Certain notes and other information have been condensed or omitted.
Therefore, these financial statements should be read in conjunction with the
consolidated financial statements and related notes included in the Company's
Annual Report on Form 10-K for the fiscal year ended July 31, 1995.
References herein to the "Company" are for convenience of presentation
and may include obligations, commitments or contingencies that pertain solely
to one or more affiliates of the Company. Results of operations for the first
six months of fiscal 1996 are not necessarily indicative of the results to be
expected for the full year.
Note B - Debt
In November 1995, the Company completed the funding from a group of
insurance companies of a new private placement of Senior Notes in the amount of
$39 million and the extension of $21 million of previously outstanding Senior
Notes. The new $39 million Series C Notes have a 10-year life, require equal
annual principal payments of $5,571,000 beginning December 15, 1999, and bear
interest at 7.62%. The new $21 million Series D Notes, for which previously
issued Series B Notes were exchanged, have a ten-year life, require equal
annual principal payments of $3,000,000 beginning December 15, 1999, and bear
interest at an initial rate of 10.16%, with reductions to 7.82% for the periods
subsequent to the original maturity dates of the exchanged Series B Notes.
Both the new notes and the extension notes have other terms and conditions
similar to the previously outstanding Senior Notes.
With the closing of this transaction, maturities of long-term debt
through fiscal year 2000 are now as follows: 1996 -- $10,775,000; 1997 --
$10,775,000; 1998 - $10,775,000; 1999 -- $5,175,000 and 2000 -- $13,746,000.
6
<PAGE> 7
HOLLY CORPORATION
Notes to Consolidated Financial Statements (Continued)
Note C - Contingencies
In July 1993, the United States Department of Justice (DOJ), on behalf
of the United States Environmental Protection Agency (EPA), filed a suit
against the Company's subsidiary, Navajo Refining Company (Navajo) alleging
that, beginning in September 1990 and continuing through the present, Navajo
has violated and continues to violate the Resource Conservation and Recovery
Act (RCRA) and implementing regulations of the EPA by treating, storing and
disposing of certain hazardous wastes without compliance with regulatory
requirements. The Company believes that the parties are in the final stage of
negotiating a resolution of the litigation. If settled as anticipated, the
Company would close the existing evaporation ponds of its wastewater management
system at a cost believed to be substantially less than $1 million. The
settlement also contemplates that the Company would implement one of several
alternatives to the existing wastewater treatment system. Depending upon which
approach is utilized, the Company could incur total costs of approximately $3
million over the next several years. The costs to implement an alternative
wastewater treatment system would be capitalized and amortized over the future
useful life of the resulting asset in accordance with generally accepted
accounting principles. The settlement with the DOJ also is expected to involve
the payment of civil penalty of less than $2 million. In fiscal 1993, the
Company recorded a $2 million reserve for the litigation.

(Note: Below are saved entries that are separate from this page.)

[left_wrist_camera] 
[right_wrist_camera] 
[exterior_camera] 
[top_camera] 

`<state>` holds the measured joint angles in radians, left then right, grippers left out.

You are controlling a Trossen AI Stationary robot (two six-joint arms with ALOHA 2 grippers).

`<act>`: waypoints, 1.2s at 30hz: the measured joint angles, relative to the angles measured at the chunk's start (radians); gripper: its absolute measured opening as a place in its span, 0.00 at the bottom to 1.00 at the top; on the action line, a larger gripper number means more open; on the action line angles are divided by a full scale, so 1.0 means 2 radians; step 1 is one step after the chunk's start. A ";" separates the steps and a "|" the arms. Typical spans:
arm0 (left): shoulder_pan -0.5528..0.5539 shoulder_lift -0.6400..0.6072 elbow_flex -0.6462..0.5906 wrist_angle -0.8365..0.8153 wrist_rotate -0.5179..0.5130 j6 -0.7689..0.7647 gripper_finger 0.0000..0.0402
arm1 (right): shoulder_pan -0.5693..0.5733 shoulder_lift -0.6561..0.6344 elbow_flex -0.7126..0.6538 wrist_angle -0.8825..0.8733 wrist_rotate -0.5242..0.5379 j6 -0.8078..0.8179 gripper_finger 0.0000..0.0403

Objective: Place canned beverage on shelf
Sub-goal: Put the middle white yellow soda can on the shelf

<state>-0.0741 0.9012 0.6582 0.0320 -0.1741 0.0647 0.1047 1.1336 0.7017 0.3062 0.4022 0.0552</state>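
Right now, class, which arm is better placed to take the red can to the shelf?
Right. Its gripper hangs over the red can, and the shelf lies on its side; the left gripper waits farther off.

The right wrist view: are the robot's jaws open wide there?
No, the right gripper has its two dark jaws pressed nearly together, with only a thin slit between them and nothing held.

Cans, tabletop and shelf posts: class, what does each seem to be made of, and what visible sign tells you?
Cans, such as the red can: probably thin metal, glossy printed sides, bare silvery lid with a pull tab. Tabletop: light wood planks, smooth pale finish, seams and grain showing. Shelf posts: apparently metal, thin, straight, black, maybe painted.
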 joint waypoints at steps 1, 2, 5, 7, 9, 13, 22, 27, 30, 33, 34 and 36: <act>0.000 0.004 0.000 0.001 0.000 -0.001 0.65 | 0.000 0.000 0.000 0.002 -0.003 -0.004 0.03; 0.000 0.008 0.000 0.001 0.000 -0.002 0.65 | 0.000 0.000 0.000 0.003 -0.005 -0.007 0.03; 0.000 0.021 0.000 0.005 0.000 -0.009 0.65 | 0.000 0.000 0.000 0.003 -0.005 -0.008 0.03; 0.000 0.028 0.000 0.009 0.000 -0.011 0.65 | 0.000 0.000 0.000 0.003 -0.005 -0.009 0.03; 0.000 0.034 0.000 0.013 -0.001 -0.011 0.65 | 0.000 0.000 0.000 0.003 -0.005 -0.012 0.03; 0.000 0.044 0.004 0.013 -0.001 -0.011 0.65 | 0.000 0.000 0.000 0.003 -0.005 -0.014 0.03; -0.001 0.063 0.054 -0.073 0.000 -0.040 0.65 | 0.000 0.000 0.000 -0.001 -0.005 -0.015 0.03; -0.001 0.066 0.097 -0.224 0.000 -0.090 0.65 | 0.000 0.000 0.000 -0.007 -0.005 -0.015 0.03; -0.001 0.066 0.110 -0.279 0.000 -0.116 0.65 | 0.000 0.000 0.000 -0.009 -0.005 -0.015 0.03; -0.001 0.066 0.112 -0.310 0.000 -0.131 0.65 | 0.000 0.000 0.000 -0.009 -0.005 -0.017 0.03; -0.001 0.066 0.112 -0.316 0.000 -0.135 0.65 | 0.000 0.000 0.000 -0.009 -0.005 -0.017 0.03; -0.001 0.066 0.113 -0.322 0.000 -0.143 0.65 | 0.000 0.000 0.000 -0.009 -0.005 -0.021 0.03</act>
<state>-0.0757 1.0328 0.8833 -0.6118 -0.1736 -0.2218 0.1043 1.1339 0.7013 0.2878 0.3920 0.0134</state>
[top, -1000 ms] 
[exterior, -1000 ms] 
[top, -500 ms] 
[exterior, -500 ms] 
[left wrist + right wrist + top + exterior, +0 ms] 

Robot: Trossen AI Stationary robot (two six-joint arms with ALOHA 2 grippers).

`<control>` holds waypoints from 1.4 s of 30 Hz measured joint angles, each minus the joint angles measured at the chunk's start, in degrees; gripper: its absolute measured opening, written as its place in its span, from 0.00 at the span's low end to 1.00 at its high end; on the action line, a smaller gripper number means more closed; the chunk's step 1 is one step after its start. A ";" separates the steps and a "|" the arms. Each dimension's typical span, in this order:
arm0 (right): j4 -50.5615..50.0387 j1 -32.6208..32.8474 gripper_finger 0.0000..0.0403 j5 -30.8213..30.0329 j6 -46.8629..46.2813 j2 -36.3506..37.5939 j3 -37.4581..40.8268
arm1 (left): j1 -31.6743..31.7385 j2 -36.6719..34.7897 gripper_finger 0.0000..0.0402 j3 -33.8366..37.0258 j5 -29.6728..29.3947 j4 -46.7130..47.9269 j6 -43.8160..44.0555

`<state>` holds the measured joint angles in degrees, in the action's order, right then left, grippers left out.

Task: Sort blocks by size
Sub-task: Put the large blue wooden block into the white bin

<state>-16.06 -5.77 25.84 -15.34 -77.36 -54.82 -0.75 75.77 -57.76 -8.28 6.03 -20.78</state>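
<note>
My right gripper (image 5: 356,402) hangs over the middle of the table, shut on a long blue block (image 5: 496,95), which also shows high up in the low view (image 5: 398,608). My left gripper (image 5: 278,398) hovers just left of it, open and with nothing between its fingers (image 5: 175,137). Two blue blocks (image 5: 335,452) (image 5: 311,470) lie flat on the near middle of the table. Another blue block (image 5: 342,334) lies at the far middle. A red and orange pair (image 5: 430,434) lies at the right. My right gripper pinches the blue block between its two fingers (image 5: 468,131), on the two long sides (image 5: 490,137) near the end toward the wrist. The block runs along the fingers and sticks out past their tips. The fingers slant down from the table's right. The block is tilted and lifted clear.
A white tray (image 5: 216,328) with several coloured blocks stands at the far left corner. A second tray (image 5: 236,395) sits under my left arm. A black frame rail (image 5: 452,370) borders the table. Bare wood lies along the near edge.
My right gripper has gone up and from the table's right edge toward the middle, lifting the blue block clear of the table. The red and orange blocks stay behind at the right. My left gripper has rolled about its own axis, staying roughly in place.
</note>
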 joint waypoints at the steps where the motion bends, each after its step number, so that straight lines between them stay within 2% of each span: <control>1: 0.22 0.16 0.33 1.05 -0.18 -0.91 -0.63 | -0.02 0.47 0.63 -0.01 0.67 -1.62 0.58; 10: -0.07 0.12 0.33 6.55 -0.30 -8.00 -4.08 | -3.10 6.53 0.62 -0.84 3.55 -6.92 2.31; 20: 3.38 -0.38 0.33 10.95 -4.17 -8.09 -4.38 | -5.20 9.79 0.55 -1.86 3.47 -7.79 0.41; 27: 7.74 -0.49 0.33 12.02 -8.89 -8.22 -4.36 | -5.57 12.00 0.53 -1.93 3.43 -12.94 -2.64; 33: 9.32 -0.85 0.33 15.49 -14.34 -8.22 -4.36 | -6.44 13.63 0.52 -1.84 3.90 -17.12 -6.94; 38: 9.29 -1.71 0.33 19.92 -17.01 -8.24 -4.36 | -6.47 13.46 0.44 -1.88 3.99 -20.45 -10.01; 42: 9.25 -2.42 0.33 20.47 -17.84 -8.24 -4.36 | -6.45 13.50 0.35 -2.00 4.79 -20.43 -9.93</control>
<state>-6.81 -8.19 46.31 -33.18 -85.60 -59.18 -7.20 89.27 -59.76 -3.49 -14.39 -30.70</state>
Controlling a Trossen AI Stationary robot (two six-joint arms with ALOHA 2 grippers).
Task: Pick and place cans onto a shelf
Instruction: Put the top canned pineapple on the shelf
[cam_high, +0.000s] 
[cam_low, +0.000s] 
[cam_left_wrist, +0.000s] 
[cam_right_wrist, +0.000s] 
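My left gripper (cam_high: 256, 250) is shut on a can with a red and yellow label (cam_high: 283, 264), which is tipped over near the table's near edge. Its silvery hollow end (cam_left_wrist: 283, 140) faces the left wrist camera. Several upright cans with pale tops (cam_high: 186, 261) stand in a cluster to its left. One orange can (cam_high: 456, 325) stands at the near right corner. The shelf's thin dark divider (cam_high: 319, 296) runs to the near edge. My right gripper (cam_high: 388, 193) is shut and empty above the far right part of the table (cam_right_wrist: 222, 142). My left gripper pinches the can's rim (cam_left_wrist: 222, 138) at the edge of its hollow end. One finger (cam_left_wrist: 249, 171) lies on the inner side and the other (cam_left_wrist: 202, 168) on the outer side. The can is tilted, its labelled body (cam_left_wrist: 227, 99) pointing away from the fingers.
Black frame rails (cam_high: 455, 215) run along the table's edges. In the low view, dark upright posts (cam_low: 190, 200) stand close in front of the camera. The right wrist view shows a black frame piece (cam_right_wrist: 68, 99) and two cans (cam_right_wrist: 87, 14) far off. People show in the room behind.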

Item 2. Management's Discussion and Analysis of Financial Condition
and Results of Operations
Results of Operations
Net income for the second quarter ended January 31, 1996 was $1.4
million as compared to $1.0 million for the second quarter of the prior year.
For the six months ended January 31, 1996, net income was $7.5 million as
compared to $13.9 million, which included a gain of $5.7 million for an
accounting change, for the first six months in the same period of fiscal 1995.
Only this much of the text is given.